Functional Analysis of Brassinosteroids in Salt Stress Responses in Rice

Li Lulu,Yin Wenchao,Niu Mei,Meng Wenjing,Zhang Xiaoxing,Tong Hongning()   

  1. Institute of Crop Sciences, Chinese Academy of Agricultural Sciences/National Key Facility for Crop Gene Resources and Genetic Improvement, Beijing 100081, China
  • Received:2019-01-18 Accepted:2019-03-19 Online:2019-09-01 Published:2019-03-01
  • Contact: Tong Hongning E-mail:tonghongning@caas.cn

Abstract:

Brassinosteroids (BRs) are a class of steroid phytohormones that play diverse roles in plant growth and development and stress responses. Rapid progresses have been made in how BRs regulate plant growth and development in recent years. However, the roles of BRs in stress response in Oryza sativa remain unclear. Here, we investigated the relation between salinity stress and BR synthesis in rice. Both salt stress and abscisic acid, the well-known stress hormone, strongly inhibited the expression of two BR-synthetic genes, D2 and D11. In addition, both d2-2, the BR synthetic mutant, and d61-1, the BR receptor mutant, showed impaired tolerance to salt stress. Moreover, by using transgenic plants overexpressing OsBZR1, the key BR signaling transcriptional factor, we found that BRs strongly induced dephosphorylation of OsBZR1, but high concentrations of salt suppressed OsBZR1 protein accumulation as well as its dephosphorylation. Furthermore, transcriptome analyses revealed that 38.4% of BR-regulated genes were also regulated by high concentrations of salt, and importantly, 91.5% of the co-regulated genes are consistently up- or downregulated by both BR and salt. Gene Ontology analyses revealed that these overlapping genes were highly enriched in the biological process “response to stimulus”. Taken together, our results suggest that BRs contribute to salt stress tolerance, and salt stress suppresses BR synthesis to restrict rice growth.

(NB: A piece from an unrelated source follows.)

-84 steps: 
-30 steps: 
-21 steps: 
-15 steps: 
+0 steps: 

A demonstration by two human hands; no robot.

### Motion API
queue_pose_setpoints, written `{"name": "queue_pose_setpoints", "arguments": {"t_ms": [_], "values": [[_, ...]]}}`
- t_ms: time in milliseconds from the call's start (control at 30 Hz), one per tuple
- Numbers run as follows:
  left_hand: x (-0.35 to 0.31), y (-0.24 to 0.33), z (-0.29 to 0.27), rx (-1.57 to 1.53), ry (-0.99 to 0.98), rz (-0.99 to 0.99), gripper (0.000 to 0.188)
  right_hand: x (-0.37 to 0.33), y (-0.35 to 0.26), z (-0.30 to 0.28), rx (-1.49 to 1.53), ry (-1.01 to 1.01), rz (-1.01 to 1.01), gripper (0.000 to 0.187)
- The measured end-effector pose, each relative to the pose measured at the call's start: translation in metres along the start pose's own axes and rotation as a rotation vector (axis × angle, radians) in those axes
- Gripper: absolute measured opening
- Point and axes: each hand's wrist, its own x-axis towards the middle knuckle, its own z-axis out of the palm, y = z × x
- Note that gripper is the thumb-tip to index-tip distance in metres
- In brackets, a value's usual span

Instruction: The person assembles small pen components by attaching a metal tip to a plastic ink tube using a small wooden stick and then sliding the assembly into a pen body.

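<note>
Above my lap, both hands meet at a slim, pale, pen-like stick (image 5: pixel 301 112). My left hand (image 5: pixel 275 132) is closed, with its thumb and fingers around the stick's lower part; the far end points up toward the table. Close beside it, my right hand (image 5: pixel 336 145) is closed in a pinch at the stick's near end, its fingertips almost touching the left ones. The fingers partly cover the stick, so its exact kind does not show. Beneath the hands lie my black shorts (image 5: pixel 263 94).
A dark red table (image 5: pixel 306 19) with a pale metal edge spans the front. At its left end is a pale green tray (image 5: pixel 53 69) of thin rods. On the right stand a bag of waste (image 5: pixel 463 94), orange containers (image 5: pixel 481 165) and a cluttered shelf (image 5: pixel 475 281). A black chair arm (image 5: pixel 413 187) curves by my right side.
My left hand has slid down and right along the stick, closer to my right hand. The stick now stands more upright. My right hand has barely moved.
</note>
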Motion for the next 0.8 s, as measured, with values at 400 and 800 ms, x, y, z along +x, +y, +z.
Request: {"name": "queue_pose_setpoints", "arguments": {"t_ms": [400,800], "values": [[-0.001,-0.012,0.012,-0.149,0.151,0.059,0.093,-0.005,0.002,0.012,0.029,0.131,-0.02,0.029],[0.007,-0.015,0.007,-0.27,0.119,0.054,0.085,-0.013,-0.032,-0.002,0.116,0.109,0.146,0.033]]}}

Key words: brassinosteroid, rice, salt stress, abscisic acid, OsBZR1

Figure 1

Time-course expression of BR synthetic genes in rice following salt or ABA treatment(A) D2 expression after NaCl treatment; (B) D11 expression after NaCl treatment; (C) D2 expression after ABA treatment; (D) D11 expression after ABA treatment. * P<0.05; *** P<0.001"

Figure 2

Survival rate of rice BR defective mutants and the wild type under salt stress(A) Growth status of d2-2 mutant and the wild type after salt treatment; (B) Statistic data of the survival rate of d2-2 and the wild type after salt treatment; (C) Growth status of d61-1 mutant and the wild type after salt treatment; (D) Statistic data of the survival rate of d61-1 and the wild type after salt treatment. ** P<0.01"

Figure 3

Effects of BR and salt stress on OsBZR1 proteins in rice(A) Effect of BR treatment on OsBZR1 proteins; (B) Effect of salt treatment on OsBZR1 proteins"

Figure 4

Co-regulation analyses of BR-, ABA- and NaCl-regulated genes of rice(A) Co-regulated gene numbers between BR-, ABA- and NaCl-regulated different expression genes (DEGs); (B) Co-regulation analyses among BR-upregulated (BR-UP), BR-downregulated (BR-DN), NaCl-upregulated (NaCl-UP) and NaCl-downregulated (NaCl-DN) genes. Distribution of the gene numbers was indicated."

Figure 5

Gene Ontology analyses of the 189 BR-NaCl co-regulated genes of rice(A) GO analyses in term of the biological process; (B) GO analyses in terms of biological process, cellular component, and molecular function"

Figure 6

Proposed model for BR function in salt stress res- ponses in rice"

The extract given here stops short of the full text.